More than ever, the National Writing Project is an alternative model that asks teachers like Leslie Moitoza to initiate change, to take the lead in improving the profession. This model, as opposed to the traditional model of teacher as passenger, demands that teachers get behind the wheel and make informed decisions about where to go and how to get there.

The Emergence Of Best Practices

From the beginning, NWP teachers have held up their classroom practices to the scrutiny of their peers. In an atmosphere of "critical agreement and supportive disagreement," as site director Don Rothman has described it, teachers have shaped and reshaped their notions about teaching and learning. The project has no master list of teaching strategies, no workshop notebook (although early on, callers to the project office asked, "Could you please send us the writing project?" - as if the project were some kind of catalogue item). If anything, Gray boasts more about the project's openness to new ideas than about its already-collected wisdom. In fact, he credits the longevity of the project in part to its avoidance of shrink-wrapped lessons and paint-by-number formulas.

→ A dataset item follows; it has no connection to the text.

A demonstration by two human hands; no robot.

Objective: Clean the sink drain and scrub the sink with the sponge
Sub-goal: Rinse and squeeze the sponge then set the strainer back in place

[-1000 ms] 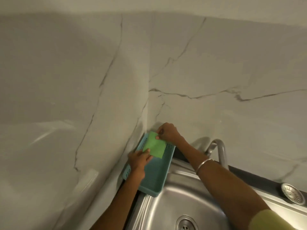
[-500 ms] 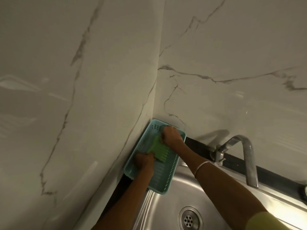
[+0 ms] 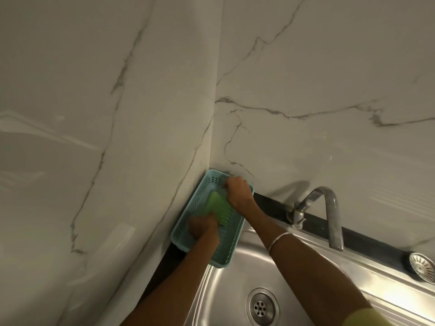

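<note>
A green sponge [image 3: 217, 207] lies inside a teal perforated basket [image 3: 200, 201] in the wall corner at the sink's far left. My left hand [image 3: 202, 228] presses on the sponge's near end, fingers closed on it. My right hand [image 3: 237, 191] rests on its far end, inside the basket near the back rim. Below them the steel sink [image 3: 235, 283] shows its round drain [image 3: 260, 308] with a small perforated centre.
A curved steel tap [image 3: 329, 212] stands at the sink's back edge to the right. A round metal strainer [image 3: 421, 267] lies on the ledge at the far right. Marble walls meet in the corner right behind the basket.
The green sponge has gone from held up above the basket to lying down inside it under both hands. The view has tilted down, showing more of the sink and drain.
</note>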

At the same time, over the 22-year history of the project and after careful and close examination of exemplary classroom practices and research, expert teachers have agreed that certain strategies can improve the teaching of writing. Some examples:

Presenting writing as a process: encouraging and teaching students to behave like writers by creating their own topics, planning or prewriting, consulting peers and other resources, drafting and revising, editing for publication.

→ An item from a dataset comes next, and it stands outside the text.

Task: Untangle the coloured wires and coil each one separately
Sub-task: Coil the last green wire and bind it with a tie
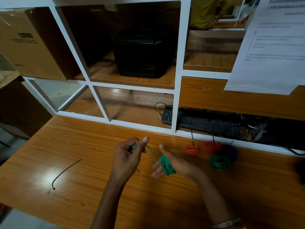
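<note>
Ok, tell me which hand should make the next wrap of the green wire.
Left. The left hand already pinches the green wire's free end, while the right hand is spread straight as the form, with the green coil wound round its fingers. Probably the left should keep winding.

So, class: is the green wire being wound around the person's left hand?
No: the green wire is wrapped around the right hand; the left hand pinches its free end.

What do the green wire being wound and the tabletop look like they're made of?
Green wire: apparently plastic-sheathed, thin and flexible, since it wraps snugly around the right hand. Tabletop: wood-grain surface, probably glossy laminate, given the bright glare patch.
</note>
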A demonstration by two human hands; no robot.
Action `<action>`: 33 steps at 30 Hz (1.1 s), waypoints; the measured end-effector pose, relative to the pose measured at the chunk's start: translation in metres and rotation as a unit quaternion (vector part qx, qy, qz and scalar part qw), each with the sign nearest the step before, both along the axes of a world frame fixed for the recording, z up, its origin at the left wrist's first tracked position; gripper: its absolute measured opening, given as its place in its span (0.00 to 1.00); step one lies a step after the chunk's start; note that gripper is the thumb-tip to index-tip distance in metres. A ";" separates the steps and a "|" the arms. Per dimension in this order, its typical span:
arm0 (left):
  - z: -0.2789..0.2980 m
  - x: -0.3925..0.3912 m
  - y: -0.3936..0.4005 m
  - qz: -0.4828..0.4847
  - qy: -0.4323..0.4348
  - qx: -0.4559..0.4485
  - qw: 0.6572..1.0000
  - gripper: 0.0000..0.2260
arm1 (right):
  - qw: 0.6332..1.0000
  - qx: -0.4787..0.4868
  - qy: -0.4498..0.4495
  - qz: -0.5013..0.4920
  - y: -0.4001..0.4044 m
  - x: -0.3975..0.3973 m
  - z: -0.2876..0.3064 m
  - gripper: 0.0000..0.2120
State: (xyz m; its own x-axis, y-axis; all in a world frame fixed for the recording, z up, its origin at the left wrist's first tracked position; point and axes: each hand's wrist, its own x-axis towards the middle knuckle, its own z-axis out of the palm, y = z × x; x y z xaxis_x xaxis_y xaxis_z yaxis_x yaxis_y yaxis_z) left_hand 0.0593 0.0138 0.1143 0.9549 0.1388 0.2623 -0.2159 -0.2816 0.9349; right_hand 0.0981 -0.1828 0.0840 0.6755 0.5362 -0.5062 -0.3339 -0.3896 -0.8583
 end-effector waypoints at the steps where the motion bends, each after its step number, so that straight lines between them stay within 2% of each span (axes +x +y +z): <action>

Having students write for different purposes and audiences: encouraging and teaching students to write in a wide range of situations, to tackle many different kinds of writing, and to think about readers (especially readers other than the teacher) as well as about their own intentions as writers.

Promoting writing as a way to learn: encouraging and teaching students to write in every class, to use writing as a tool for thinkin, solving problems, and understanding complicated concepts.

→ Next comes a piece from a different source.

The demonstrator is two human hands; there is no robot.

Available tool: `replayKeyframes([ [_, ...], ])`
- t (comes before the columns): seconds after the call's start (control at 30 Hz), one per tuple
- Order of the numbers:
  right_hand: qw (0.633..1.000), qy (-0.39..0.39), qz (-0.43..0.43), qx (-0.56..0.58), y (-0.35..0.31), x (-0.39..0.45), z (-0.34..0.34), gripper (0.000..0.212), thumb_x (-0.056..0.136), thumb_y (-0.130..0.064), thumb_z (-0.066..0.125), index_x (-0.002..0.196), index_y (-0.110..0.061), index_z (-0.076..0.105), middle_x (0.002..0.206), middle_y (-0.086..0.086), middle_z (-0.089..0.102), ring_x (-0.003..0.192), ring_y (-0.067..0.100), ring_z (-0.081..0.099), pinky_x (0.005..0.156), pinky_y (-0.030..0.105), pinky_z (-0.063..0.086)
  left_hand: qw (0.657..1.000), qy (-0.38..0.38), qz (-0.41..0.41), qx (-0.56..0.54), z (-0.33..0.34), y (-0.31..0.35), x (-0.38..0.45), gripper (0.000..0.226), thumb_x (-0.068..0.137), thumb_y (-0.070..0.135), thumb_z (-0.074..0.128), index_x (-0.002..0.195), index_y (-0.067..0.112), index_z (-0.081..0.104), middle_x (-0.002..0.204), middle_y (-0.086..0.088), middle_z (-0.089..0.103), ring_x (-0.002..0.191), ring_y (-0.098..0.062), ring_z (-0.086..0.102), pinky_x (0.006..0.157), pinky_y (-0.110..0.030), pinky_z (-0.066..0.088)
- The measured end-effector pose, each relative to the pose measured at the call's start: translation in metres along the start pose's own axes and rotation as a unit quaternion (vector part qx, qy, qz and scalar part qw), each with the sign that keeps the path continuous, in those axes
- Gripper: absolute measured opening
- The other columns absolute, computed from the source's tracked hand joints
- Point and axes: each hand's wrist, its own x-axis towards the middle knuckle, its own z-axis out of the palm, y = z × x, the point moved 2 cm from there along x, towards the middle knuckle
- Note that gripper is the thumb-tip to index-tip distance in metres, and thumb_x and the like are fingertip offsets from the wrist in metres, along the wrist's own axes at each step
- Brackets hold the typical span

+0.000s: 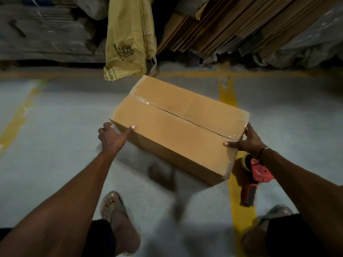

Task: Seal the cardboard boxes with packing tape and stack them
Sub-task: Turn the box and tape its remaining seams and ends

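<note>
I see my left hand (113, 135) gripping the near left corner of the cardboard box (178, 125), thumb laid along its top edge and fingers round the end. My right hand (246, 138) clasps the right corner, thumb on top. The box sits on the grey floor (55, 136), its centre seam covered with clear tape. A red tape dispenser (257, 175) lies just beside it on a yellow line (227, 95). Behind hangs a yellow sack (128, 38); I read only "SOLUBL".
</note>
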Motion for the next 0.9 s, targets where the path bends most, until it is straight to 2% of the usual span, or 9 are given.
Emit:
replayKeyframes([
  [0.13, 0.998, 0.013, -0.005, 0.054, -0.006, -0.007, 0.0, 0.137, 0.033, -0.059, 0.102, 0.151, -0.051, 0.032, 0.155, -0.007, 0.046, 0.141, 0.024, 0.044, 0.101, 0.061, 0.052, 0.999, -0.018, 0.026, 0.026, -0.006, 0.017, 0.041, 0.12, 0.07, 0.07, 0.084, 0.158, 0.011, 0.027, 0.16, -0.018, 0.029, 0.147, -0.041, 0.033, 0.117, -0.058, 0.036],
  [0.23, 0.993, 0.031, 0.023, 0.108, 0.0, -0.007, 0.001, 0.137, 0.036, -0.045, 0.102, 0.155, -0.041, 0.035, 0.158, -0.002, 0.044, 0.142, 0.026, 0.043, 0.097, 0.057, 0.056, 0.998, -0.051, 0.021, 0.036, -0.004, 0.024, 0.062, 0.121, 0.071, 0.066, 0.085, 0.16, 0.01, 0.026, 0.161, -0.019, 0.024, 0.144, -0.043, 0.038, 0.114, -0.054, 0.039],
  [0.33, 0.985, 0.054, 0.024, 0.16, -0.003, 0.006, -0.001, 0.125, 0.042, -0.029, 0.097, 0.155, -0.03, 0.041, 0.157, -0.001, 0.045, 0.141, 0.028, 0.045, 0.093, 0.051, 0.058, 0.997, -0.035, 0.028, 0.06, -0.003, 0.025, 0.078, 0.119, 0.07, 0.067, 0.085, 0.157, 0.006, 0.032, 0.157, -0.022, 0.029, 0.141, -0.044, 0.042, 0.111, -0.053, 0.043],
  [0.47, 0.987, 0.077, -0.005, 0.142, -0.01, 0.031, -0.008, 0.112, 0.048, -0.029, 0.098, 0.15, -0.026, 0.05, 0.15, -0.003, 0.054, 0.135, 0.025, 0.053, 0.1, 0.053, 0.055, 0.994, -0.064, 0.047, 0.071, 0.009, 0.018, 0.085, 0.117, 0.066, 0.064, 0.089, 0.152, 0.004, 0.036, 0.151, -0.022, 0.042, 0.138, -0.04, 0.045, 0.107, -0.052, 0.044],
  [0.57, 0.981, 0.161, 0.008, 0.11, -0.018, 0.04, -0.009, 0.094, 0.059, -0.025, 0.099, 0.143, -0.018, 0.058, 0.144, 0.005, 0.061, 0.128, 0.023, 0.059, 0.104, 0.051, 0.053, 0.998, -0.034, 0.05, 0.031, 0.018, 0.012, 0.068, 0.114, 0.069, 0.062, 0.088, 0.152, 0.003, 0.035, 0.15, -0.021, 0.042, 0.136, -0.04, 0.046, 0.107, -0.05, 0.044],
  [0.63, 0.972, 0.213, 0.038, 0.092, -0.021, 0.039, -0.007, 0.083, 0.06, -0.034, 0.098, 0.134, -0.014, 0.064, 0.135, 0.01, 0.067, 0.118, 0.023, 0.065, 0.102, 0.05, 0.055, 0.998, -0.019, 0.056, 0.024, 0.022, 0.008, 0.054, 0.111, 0.074, 0.061, 0.086, 0.152, 0.002, 0.033, 0.149, -0.023, 0.039, 0.135, -0.042, 0.047, 0.106, -0.049, 0.044],
  [0.7, 0.97, 0.225, 0.068, 0.066, -0.021, 0.029, -0.003, 0.081, 0.06, -0.057, 0.091, 0.126, -0.016, 0.069, 0.128, 0.012, 0.07, 0.113, 0.026, 0.067, 0.1, 0.05, 0.056, 0.998, -0.013, 0.056, 0.016, 0.025, 0.001, 0.04, 0.11, 0.076, 0.061, 0.084, 0.151, 0.0, 0.032, 0.148, -0.026, 0.038, 0.132, -0.045, 0.047, 0.106, -0.051, 0.045],
  [0.8, 0.965, 0.197, 0.17, 0.03, -0.006, 0.002, 0.009, 0.088, 0.069, -0.082, 0.071, 0.123, -0.013, 0.069, 0.124, 0.015, 0.069, 0.113, 0.039, 0.064, 0.099, 0.053, 0.055, 0.999, -0.003, 0.036, -0.005, 0.027, -0.012, 0.016, 0.11, 0.076, 0.061, 0.083, 0.15, 0.0, 0.032, 0.145, -0.026, 0.038, 0.131, -0.047, 0.047, 0.106, -0.054, 0.045],
  [0.9, 0.953, 0.142, 0.257, 0.077, 0.009, -0.041, 0.03, 0.089, 0.059, -0.093, 0.067, 0.101, -0.014, 0.063, 0.103, 0.011, 0.067, 0.098, 0.038, 0.064, 0.091, 0.054, 0.057, 0.999, 0.016, 0.023, -0.015, 0.026, -0.02, -0.014, 0.108, 0.077, 0.058, 0.084, 0.15, -0.002, 0.032, 0.144, -0.027, 0.039, 0.131, -0.047, 0.046, 0.105, -0.054, 0.045],
])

Emphasizing correctness as part of the procss of writing: teaching usage to students --not in seperate, unrelated slices, but in concert with the need for clear communication.

Creating a culture of learners and writers: giving students permission to take risks, make mistakes, help one another, and engage actively in writing, reading, speaking, and listening.

being a practicing writer as part of being a teacher of writing: becoming a full-fledged member of the learner/writer culture, both to improve the teaching of writing (who would take lessons from a driving teacher who doesn't drive?) and to improve as writer.

Other Lessons

In addition to the wisdom it has collected about teacher leadership and the teaching of writing, the National Writing Project continues to influence and learn about reform in education. Some examples:

Change takes time. The current undersecretary of education, Marshall Smith, and his co-author, Jennifer O' Day, lament the superficiality and lack of time that typically characterize professional development programs for teachers. They cite as exceptions the National Science Foundation summer institutes in mathematics and science and "groups such as the Bay Area Writing Project" that "attest to the power that inservice experiences can have on individual teachers."3 Sufficient time to study and critique a range of classroom practices is not a luxury for teachers. It is an absolute necessity. The National Writing Project avoids one-hit workshops and instant makeovers.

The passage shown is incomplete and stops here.